ビジネス美学

諦めない 何が何でもやり続ける

社会人駆け出しの頃に聞いた松下幸之助さんの「成功するまでやり続ける」という言葉に気付きを得てから、ビジネスではずっと諦めない心を持ち続けています。

思い出せばそれより前に高校時代に出会った野球部監督の新名先生からも影響も受けているように思います。先生は「野球は2アウトからだ」と言っていました。負けている試合で最終回2アウトになれば、普通は勝ちを諦めてしまうでしょう。ところが当時強豪校と言われた高校との試合で、実際に2アウトから逆転勝利したことがあったのです。
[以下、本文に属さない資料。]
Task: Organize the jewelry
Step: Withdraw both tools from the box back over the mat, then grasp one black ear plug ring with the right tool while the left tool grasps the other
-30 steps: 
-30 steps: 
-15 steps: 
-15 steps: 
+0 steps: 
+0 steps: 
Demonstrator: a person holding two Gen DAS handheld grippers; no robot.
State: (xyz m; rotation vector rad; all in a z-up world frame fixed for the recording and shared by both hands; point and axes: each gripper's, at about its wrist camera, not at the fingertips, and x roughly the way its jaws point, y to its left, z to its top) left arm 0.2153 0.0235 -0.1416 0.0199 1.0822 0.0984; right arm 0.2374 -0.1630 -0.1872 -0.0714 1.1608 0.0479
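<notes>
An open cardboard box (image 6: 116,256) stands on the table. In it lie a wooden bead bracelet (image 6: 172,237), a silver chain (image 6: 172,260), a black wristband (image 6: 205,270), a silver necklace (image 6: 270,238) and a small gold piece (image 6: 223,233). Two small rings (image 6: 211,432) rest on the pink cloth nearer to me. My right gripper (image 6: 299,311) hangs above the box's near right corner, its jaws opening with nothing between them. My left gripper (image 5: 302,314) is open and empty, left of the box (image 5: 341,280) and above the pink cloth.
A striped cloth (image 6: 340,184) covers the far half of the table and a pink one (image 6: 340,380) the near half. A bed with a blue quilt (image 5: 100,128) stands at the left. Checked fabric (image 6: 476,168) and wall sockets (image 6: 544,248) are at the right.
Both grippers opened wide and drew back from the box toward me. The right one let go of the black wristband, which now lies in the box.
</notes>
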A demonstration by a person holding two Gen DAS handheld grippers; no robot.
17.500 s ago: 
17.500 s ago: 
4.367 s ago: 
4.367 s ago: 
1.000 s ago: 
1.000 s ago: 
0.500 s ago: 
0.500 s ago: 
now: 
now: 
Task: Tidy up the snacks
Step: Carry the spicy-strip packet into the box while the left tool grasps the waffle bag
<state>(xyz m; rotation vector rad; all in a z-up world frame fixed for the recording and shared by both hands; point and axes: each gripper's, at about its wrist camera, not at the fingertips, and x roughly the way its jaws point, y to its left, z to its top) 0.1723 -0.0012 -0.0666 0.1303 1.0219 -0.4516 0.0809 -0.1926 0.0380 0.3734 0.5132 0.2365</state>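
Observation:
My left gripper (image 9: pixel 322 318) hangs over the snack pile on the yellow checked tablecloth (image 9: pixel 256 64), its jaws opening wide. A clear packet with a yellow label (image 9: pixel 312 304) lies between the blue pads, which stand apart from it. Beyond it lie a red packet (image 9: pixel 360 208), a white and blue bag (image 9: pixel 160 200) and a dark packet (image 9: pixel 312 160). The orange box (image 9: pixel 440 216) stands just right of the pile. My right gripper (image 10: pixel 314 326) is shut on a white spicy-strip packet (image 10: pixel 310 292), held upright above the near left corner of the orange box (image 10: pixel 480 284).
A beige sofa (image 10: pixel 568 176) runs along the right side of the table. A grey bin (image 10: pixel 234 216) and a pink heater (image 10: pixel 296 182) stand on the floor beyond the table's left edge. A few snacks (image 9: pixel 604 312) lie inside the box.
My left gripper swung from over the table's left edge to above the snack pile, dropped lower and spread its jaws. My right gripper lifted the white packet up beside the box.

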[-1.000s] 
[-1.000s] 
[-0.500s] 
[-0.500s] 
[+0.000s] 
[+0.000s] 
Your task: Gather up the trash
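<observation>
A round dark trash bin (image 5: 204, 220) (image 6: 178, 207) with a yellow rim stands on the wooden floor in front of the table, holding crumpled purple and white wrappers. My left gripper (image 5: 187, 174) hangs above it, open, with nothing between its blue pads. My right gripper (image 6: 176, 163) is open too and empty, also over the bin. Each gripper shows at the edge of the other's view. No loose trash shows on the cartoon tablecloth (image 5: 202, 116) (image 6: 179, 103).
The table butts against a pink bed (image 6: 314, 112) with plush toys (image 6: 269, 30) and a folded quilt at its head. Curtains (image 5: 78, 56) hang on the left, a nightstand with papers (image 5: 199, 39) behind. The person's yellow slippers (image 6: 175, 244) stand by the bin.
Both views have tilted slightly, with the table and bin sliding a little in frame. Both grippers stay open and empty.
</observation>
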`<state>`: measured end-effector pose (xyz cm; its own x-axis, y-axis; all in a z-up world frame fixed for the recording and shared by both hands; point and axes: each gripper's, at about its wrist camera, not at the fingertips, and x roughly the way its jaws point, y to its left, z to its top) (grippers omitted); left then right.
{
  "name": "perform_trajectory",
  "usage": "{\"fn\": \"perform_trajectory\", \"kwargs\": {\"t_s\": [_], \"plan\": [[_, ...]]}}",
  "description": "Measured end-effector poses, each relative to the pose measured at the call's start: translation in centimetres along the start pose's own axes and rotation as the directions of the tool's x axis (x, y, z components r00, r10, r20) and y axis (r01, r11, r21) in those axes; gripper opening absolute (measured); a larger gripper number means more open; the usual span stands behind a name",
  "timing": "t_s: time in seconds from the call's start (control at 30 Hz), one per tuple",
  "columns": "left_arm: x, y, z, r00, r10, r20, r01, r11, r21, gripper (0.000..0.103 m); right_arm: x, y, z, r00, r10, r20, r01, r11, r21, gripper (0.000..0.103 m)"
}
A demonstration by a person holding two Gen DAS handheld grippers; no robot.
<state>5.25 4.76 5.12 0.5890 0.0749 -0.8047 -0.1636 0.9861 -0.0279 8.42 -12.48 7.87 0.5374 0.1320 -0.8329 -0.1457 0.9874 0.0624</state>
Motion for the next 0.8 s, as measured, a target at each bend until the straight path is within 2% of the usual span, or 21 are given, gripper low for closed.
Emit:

これをきっかけに、やっぱり勝負は最後まで諦めてはいけないということを身にしみて理解しました。

最初は信じていなくても、諦めなければ良いことがある経験を1回2回と重ねていくと、人間はだんだんと継続する力を信じるようになります。そうするとさらに努力しようという気持ちになり、ポジティブなサイクルが回り始めるのです。また、諦めない人間が増えれば全体がそういうムードになり、組織にも良い影響が出てきます。
「諦めない!」というと悲壮感が漂ってしまいますが、私の諦めないというポリシーは、諦めずに続けていれば必ず「何とかなる」というポジティブさでもあります。 私は過去を振り返らない人間です。失敗した過去は取り返しがつかないからです。それなら「前を向こう」と思います。そんなに難しい考え方ではありません。

当社では研究に10年間近い時間をかけたものの、かつて実現できないと思われた製品があります。当社の成長のきっかけとなった一体型血管留置針『ハッピーキャス』をさらに進化させた血液が洩れない止血弁付き留置針です。止血弁として付けたゴムにどう改良を重ねても血液の洩れや逆流が防げず、さすがの私でも一度冷却期間を置こうということでいったんお蔵入りにしていました。

ところがある日、2人の若い開発技術者が「あれ、出来ましたよ」と言うのです。コロンブスの卵的発想とはこういうことを言うのですね。止血弁のゴムを天然ゴムから合成ゴムに替えたことが大きな決め手でした。かつての試行錯誤の記録でもある開発書に若い技術者が何とはなしに目を留め、新しい発想で不可能から可能への川をやすやすと飛び越えてしまいました。時代がくだって止血弁に使えるほど合成ゴムの品質が良くなったということもありますが、そこまでには諦めずにやり続けた積み重ねがあるからです。

写真5
若い開発者による発想の転換で実現した
止血弁付き安全留置針「スーパーキャス」
 

2001年に製品化されたこの止血弁付き安全留置針『スーパーキャス』は世界初の製品で、現在当社の稼ぎ頭となり国内では、50%に近いシェアを誇る製品に成長しています。当社の諦めない力が実を結んだ一つの成功事例です。